● ABOUT THIS TASK: Output exactly the lines below, starting with the line that has "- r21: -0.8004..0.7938" and going on through the line that has "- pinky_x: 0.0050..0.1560", both included, and no other lines.

Records contained in a dataset:
★ ★ ★ ★

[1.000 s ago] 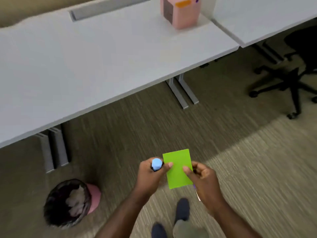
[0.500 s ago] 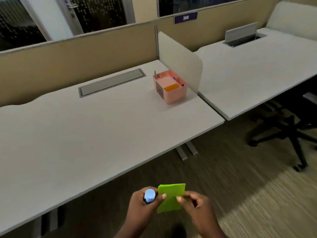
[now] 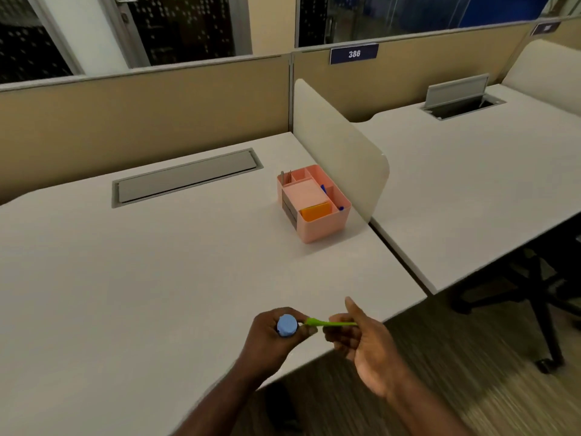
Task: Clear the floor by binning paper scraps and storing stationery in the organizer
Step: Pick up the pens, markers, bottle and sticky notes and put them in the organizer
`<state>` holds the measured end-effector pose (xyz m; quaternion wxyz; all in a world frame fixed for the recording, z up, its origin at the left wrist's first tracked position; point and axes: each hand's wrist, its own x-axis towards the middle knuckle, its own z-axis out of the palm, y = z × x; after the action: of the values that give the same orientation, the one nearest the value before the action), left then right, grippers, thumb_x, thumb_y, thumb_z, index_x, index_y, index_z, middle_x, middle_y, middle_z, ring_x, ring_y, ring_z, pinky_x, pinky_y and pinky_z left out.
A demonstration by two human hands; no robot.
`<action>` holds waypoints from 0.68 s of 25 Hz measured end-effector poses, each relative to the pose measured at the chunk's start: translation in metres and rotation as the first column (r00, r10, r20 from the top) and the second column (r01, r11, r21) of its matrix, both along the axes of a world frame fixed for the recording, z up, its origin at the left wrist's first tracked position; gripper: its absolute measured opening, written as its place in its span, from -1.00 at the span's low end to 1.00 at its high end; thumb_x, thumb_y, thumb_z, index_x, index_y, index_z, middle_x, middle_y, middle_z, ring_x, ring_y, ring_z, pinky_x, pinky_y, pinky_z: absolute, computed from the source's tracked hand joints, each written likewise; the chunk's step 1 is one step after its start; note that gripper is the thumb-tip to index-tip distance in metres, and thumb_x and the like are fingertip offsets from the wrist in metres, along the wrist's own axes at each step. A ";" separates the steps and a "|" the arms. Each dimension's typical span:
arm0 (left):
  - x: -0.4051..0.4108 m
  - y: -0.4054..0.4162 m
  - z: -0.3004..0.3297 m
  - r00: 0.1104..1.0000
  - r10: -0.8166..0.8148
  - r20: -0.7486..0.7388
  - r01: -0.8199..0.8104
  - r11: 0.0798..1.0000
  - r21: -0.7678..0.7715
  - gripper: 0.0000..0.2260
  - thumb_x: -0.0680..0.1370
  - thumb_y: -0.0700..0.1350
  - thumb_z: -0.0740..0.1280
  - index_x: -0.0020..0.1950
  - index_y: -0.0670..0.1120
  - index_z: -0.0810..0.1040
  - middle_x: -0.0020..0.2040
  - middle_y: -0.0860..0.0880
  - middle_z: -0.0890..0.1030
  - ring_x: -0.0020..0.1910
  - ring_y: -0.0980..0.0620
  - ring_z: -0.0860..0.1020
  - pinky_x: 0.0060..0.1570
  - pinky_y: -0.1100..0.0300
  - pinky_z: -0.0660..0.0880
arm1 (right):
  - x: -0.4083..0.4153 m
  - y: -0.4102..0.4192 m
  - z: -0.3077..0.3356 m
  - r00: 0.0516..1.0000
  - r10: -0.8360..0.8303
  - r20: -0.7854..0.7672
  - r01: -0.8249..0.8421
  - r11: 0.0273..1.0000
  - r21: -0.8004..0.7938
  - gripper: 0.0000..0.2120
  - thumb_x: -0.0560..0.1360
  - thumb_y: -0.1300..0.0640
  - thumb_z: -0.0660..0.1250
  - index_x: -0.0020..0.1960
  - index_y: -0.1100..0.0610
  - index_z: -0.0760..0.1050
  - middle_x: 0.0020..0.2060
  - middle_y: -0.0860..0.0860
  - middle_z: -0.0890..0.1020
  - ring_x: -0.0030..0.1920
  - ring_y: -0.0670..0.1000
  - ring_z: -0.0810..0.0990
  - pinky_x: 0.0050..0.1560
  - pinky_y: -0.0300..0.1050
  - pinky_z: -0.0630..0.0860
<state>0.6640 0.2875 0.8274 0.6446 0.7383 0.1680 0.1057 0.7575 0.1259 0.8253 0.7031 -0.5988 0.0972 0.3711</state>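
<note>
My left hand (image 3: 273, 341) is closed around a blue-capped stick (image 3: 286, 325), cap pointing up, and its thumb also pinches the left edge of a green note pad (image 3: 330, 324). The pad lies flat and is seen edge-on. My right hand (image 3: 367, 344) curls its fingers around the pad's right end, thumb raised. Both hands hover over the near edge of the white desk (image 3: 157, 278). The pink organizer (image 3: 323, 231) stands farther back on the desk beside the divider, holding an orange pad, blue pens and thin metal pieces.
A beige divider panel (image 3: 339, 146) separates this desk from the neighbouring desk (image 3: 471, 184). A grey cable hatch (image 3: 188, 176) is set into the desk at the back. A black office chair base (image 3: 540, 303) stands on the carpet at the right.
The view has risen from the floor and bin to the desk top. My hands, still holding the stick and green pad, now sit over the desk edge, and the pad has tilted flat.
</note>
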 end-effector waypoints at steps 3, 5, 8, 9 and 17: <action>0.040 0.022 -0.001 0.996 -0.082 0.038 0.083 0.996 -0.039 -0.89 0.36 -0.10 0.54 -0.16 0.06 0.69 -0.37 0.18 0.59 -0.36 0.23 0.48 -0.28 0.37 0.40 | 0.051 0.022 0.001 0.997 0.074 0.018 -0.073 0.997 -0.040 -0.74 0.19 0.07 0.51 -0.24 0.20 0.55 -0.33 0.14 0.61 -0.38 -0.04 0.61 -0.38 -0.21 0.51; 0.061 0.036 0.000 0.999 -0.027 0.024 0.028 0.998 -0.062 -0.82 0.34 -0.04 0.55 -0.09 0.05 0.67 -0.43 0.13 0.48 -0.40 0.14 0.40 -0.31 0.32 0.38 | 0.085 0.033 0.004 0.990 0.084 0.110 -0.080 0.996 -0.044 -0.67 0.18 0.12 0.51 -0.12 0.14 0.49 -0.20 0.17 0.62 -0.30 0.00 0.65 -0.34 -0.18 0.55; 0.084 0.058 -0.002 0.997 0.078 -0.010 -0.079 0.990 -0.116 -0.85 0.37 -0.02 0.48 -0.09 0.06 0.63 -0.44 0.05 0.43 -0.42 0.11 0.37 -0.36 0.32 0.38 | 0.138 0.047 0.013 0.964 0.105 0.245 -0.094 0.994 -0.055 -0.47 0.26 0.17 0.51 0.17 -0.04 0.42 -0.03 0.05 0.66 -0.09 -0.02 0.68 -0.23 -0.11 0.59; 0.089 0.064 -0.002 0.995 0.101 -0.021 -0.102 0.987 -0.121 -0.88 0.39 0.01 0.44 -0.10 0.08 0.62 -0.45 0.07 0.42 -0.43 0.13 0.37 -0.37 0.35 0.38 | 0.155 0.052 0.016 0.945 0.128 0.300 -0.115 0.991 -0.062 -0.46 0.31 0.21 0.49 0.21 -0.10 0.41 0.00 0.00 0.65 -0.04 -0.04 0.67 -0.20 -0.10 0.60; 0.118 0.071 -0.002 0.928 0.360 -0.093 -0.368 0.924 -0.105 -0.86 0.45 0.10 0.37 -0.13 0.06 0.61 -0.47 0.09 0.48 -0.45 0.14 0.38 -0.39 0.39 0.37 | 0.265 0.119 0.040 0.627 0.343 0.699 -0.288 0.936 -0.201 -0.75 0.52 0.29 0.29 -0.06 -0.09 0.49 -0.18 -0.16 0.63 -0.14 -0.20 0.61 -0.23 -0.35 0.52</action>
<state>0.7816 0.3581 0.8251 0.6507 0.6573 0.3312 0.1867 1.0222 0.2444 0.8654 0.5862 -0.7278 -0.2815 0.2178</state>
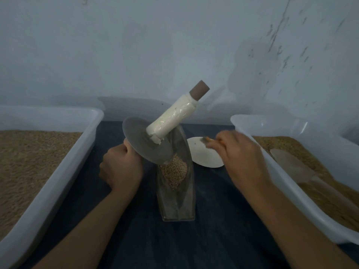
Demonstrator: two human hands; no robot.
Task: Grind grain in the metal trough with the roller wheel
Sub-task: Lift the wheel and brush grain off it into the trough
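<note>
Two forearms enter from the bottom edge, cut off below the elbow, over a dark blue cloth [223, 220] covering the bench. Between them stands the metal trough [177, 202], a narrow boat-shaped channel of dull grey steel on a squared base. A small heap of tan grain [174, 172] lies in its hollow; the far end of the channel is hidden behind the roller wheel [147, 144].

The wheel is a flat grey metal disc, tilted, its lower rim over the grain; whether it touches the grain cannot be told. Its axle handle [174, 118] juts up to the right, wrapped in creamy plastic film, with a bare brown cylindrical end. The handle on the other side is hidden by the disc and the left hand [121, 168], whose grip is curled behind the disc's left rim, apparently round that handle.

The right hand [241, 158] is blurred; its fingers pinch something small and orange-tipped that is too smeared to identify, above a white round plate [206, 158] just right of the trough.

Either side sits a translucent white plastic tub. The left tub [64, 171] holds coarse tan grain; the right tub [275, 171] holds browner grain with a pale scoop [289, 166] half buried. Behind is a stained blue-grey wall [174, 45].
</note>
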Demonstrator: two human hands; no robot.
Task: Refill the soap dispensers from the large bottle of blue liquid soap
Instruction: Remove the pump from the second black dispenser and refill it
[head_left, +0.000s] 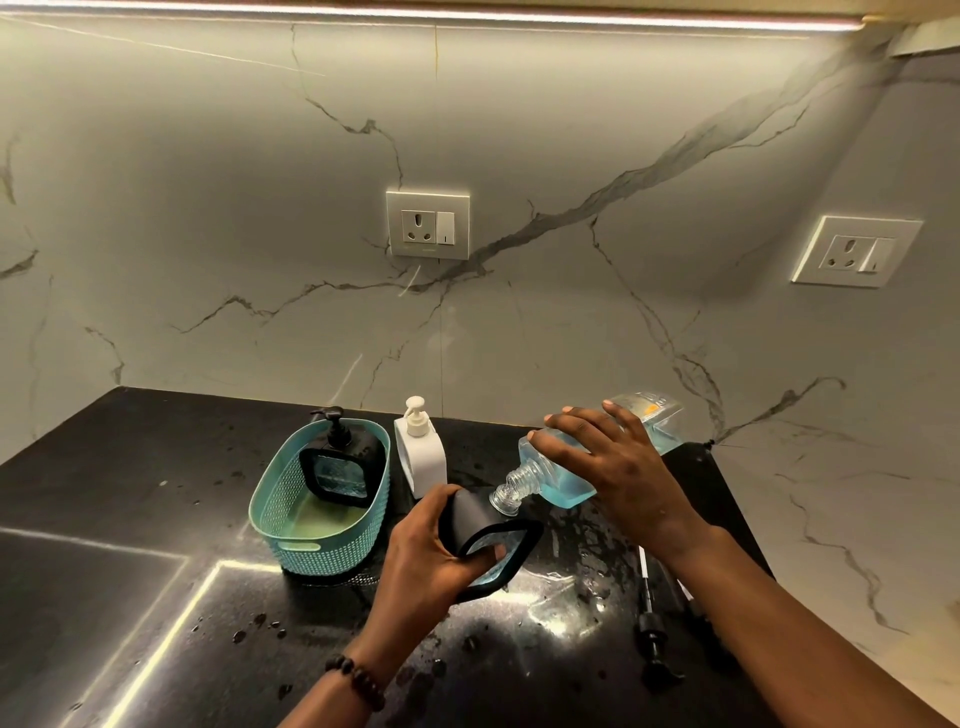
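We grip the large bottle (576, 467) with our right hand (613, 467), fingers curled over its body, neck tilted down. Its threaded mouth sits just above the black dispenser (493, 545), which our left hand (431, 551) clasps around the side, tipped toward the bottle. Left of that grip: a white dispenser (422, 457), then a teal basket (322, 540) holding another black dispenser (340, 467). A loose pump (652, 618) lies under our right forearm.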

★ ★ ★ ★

● RESPONSE FOR THIS EXERCISE:
  - r21: -0.8004..0.7938
  - gripper: 0.0000..0.2120
  - thumb_x: -0.0560..0.1360
  - thumb_y: -0.1300..0.0640
  - thumb_z: -0.0660..0.1250
  - index_x: -0.0020..0.1960
  - index_y: -0.1100..0.0610
  - index_z: -0.0760..0.1050
  - middle_x: 0.0020..0.2060
  - middle_y: -0.0860..0.0860
  - middle_z: -0.0890..0.1020
  - ring_x: -0.0030..0.1920
  - ring_y: -0.0670..0.1000
  - ring_z: -0.0810..0.0990
  - pinky_x: 0.0050..0.1560

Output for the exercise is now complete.